Frank se abre paso entre la multitud y se sitúa entre los dos rivales.

—El pescado es de él —dice Frank al ballestero.

—¿Y tú quién coño eres?

La pregunta demuestra una ignorancia supina. Es Frank, el vendedor de carnada, y todos los que frecuentan el muelle lo saben. Cualquier asiduo sabría también que Frank, el vendedor de carnada, es uno de los encargados de mantener la ley y el orden en el muelle.

Es que en todo lo relacionado con el agua (ya sea la playa, el muelle o una ola) hay algún sheriff que, por una cuestión de antigüedad y de respeto, mantiene el orden y resuelve las controversias. En la playa suele ser un socorrista, alguna persona mayor que se ha convertido en una leyenda del socorrismo. En la zona de arranque, son uno o dos tíos que han estado navegando aquella rompiente desde siempre. En el muelle de Ocean Beach, es Frank.

No se discute con el sheriff. Puedes exponer tus argumentos, puedes expresar tu queja, pero su resolución no se cuestiona, y, desde luego, no le preguntas quién es, porque uno debería saberlo. No saber quién es el sheriff quiere decir, automáticamente, que uno es un intruso cuya ignorancia probablemente lo incrimina de entrada.

Además, al ballestero se le nota mucho que es de la zona de East County: desde el chaleco de plumas hasta la gorra de béisbol con la inscripción «Keep on Truckin’» y el peinado que lleva debajo. Frank supone que es de El Cajón[1] y siempre le divierte que un tío que vive a más de sesenta kilómetros del mar tenga un sentido tan desarrollado de la parte que le corresponde de él.

Ni se molesta en responderle.

—Es evidente que él lo enganchó primero y que usted le disparó mientras él estaba enrollando el sedal —dice Frank.

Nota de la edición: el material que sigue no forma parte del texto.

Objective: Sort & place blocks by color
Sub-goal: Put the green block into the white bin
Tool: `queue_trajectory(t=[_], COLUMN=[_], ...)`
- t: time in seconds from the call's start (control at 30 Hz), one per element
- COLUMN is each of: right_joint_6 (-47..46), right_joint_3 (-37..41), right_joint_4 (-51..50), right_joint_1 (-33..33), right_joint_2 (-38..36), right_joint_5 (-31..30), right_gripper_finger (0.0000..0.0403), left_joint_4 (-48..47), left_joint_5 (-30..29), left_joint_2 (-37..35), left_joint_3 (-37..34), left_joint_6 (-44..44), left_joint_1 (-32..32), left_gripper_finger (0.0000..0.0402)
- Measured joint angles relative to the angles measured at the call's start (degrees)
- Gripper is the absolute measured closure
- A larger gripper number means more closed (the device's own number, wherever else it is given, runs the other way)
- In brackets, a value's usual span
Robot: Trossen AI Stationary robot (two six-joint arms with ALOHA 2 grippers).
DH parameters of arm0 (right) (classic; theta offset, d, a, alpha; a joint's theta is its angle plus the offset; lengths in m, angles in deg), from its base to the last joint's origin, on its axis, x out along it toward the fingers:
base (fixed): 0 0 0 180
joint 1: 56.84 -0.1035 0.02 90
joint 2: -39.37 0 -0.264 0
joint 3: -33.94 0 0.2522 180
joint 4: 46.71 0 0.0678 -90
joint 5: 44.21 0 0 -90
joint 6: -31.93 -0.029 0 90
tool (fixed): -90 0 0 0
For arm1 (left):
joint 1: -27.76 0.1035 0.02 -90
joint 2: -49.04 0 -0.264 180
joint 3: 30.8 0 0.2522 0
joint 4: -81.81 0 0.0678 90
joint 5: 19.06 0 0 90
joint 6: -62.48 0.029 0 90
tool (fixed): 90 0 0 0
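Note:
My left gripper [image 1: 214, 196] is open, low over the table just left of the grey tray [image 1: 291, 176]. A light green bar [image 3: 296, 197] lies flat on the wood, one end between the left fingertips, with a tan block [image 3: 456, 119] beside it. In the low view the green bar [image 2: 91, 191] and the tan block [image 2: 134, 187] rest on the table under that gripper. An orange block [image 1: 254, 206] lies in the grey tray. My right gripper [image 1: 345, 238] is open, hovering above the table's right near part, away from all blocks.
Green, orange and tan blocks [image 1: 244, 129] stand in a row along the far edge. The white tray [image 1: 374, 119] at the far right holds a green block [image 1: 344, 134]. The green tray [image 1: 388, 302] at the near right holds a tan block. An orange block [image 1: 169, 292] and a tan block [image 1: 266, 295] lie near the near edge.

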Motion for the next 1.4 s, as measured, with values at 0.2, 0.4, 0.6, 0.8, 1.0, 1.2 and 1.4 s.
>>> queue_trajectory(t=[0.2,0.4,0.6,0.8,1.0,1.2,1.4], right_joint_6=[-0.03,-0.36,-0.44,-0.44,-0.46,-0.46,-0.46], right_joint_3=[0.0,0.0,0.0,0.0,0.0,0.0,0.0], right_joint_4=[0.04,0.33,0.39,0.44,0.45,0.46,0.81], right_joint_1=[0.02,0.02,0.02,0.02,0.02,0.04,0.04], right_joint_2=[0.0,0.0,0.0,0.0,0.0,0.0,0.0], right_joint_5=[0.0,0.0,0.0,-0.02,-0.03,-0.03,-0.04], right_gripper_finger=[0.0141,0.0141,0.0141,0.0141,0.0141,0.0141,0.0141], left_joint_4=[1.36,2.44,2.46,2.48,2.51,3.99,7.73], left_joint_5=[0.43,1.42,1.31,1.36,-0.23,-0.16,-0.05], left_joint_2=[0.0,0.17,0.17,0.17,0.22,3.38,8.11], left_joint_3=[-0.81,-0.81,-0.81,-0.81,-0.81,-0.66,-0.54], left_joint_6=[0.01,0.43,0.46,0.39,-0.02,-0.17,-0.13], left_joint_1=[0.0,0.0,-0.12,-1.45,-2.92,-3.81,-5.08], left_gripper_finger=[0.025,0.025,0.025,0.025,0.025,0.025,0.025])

Es lo mismo que el vietnamita dice rápido, a voz en grito, sin parar y en vietnamita, conque Frank se vuelve hacia él y le pide que se calme. Le inspira respeto, porque no se echa atrás, aunque mide treinta centímetros menos y pesa sesenta kilos menos.

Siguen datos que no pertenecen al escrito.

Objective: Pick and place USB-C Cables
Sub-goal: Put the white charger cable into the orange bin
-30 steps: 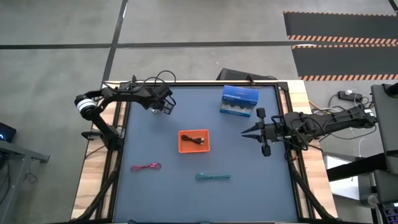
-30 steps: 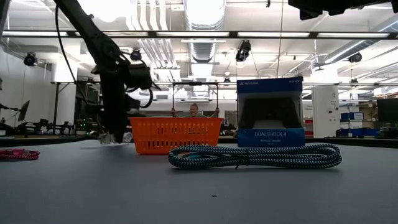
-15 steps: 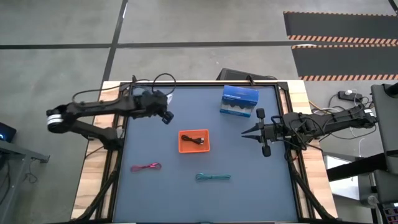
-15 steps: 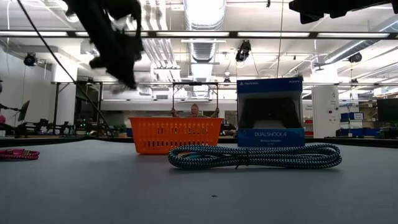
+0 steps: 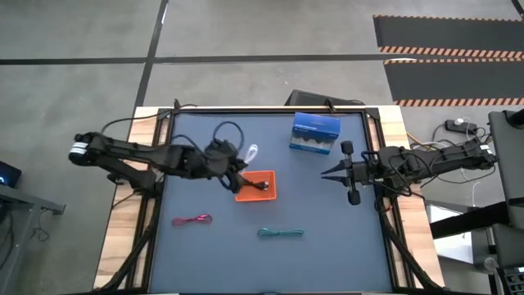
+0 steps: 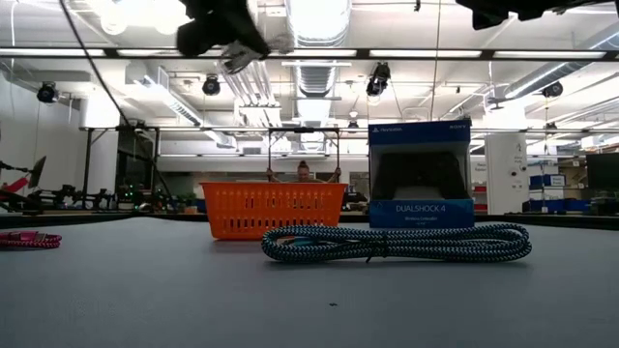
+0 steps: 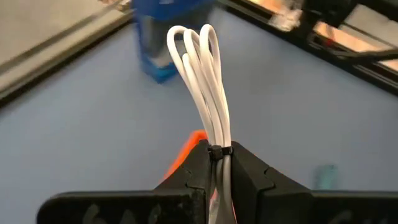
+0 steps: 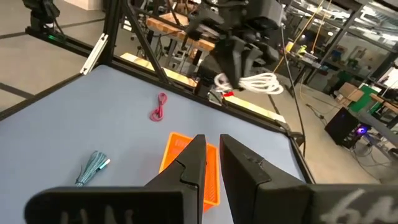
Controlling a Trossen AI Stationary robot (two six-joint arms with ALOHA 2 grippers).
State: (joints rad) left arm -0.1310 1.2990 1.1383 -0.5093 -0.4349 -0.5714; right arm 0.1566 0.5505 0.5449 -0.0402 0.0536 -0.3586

«Está claro que no se va a echar atrás —piensa Frank—: está tratando de dar de comer a su familia».

Entonces Frank se vuelve al ballestero.

—Dele su pescado. Hay muchos más en el océano.

El ballestero no está dispuesto a tolerarlo. Mira a Frank con odio y, viéndole los ojos, Frank se da cuenta de que suele consumir drogas.

«Pues qué bien —piensa Frank—: con la cabeza llena de speed, será mucho más fácil tratar con él».

—Estos chinos de mierda se están quedando con todos los peces —dice el ballestero, mientras vuelve a cargar la ballesta.

Es posible que el vietnamita no hable mucho inglés, pero, a juzgar por su mirada, conoce la expresión «chino de mierda».

«Es probable que la haya oído muchas veces», piensa Frank, avergonzado.

—Oiga, East County —dice Frank—, que por aquí no solemos hablar así.

El ballestero está a punto de empezar a discutir, pero se detiene. Simplemente se detiene. Es posible que sea imbécil, pero no es ciego y ve algo en los ojos de Frank que le hace cerrar la boca.

Frank mira al ballestero directamente a los ojos drogados y le dice:

—Y no quiero volver a verlo en mi muelle. Busque otro lugar para pescar.

Al ballestero se le han pasado las ganas de discutir; coge lo que ha pescado y emprende el camino de regreso por el muelle. Frank regresa a la tienda de carnada a ponerse el traje de neopreno.